# WORK ORDER:
Return the listing below unchanged, minus its pictures.

========================================

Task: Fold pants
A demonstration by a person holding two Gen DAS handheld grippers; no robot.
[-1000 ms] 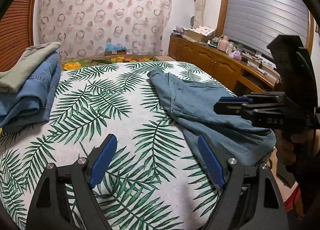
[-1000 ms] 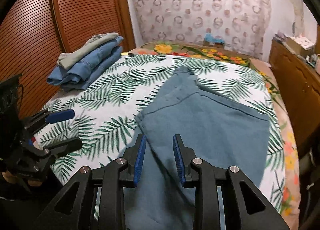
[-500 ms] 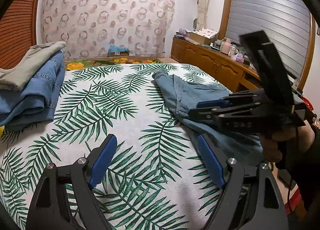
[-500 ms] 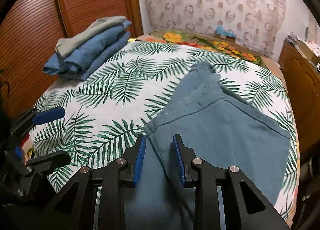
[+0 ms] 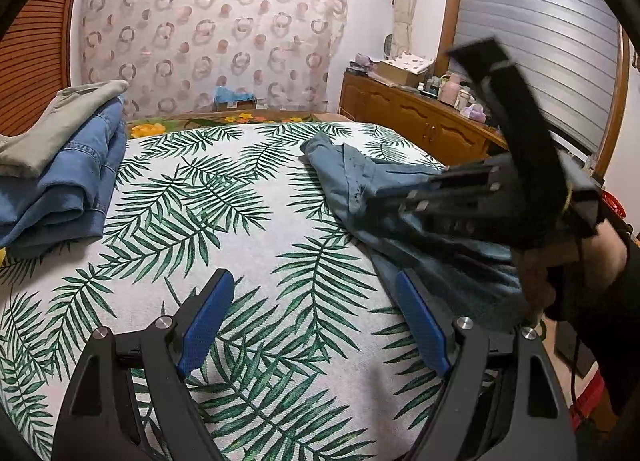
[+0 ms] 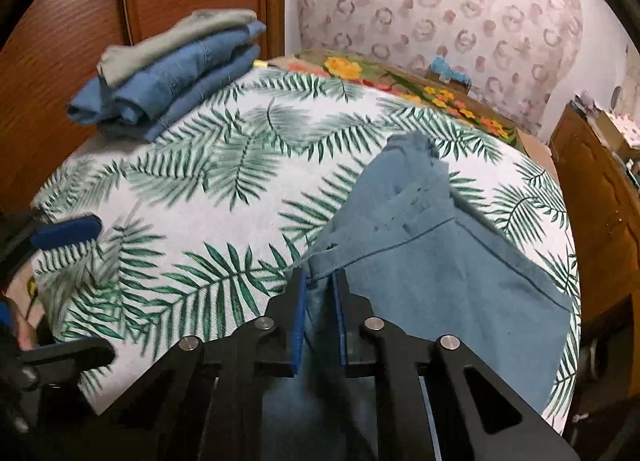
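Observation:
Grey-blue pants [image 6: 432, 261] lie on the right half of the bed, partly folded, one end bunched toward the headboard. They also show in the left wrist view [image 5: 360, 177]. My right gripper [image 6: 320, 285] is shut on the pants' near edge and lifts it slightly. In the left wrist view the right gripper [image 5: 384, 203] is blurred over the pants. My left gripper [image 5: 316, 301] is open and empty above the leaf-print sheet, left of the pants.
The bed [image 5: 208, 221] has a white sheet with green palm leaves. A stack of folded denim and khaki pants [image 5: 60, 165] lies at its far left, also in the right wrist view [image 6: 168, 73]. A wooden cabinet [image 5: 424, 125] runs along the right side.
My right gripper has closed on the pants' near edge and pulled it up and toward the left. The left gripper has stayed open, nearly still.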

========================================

# TASK RESPONSE:
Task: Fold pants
A demonstration by a person holding two Gen DAS handheld grippers; no robot.
[-1000 ms] 
[-1000 ms] 
[-500 ms] 
[-500 ms] 
[+0 ms] 
[+0 ms] 
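Observation:
Grey-blue pants [image 6: 432, 261] lie on the right half of the bed, partly folded, one end bunched toward the headboard. They also show in the left wrist view [image 5: 360, 177]. My right gripper [image 6: 320, 285] is shut on the pants' near edge and lifts it slightly. In the left wrist view the right gripper [image 5: 384, 203] is blurred over the pants. My left gripper [image 5: 316, 301] is open and empty above the leaf-print sheet, left of the pants.
The bed [image 5: 208, 221] has a white sheet with green palm leaves. A stack of folded denim and khaki pants [image 5: 60, 165] lies at its far left, also in the right wrist view [image 6: 168, 73]. A wooden cabinet [image 5: 424, 125] runs along the right side.
My right gripper has closed on the pants' near edge and pulled it up and toward the left. The left gripper has stayed open, nearly still.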

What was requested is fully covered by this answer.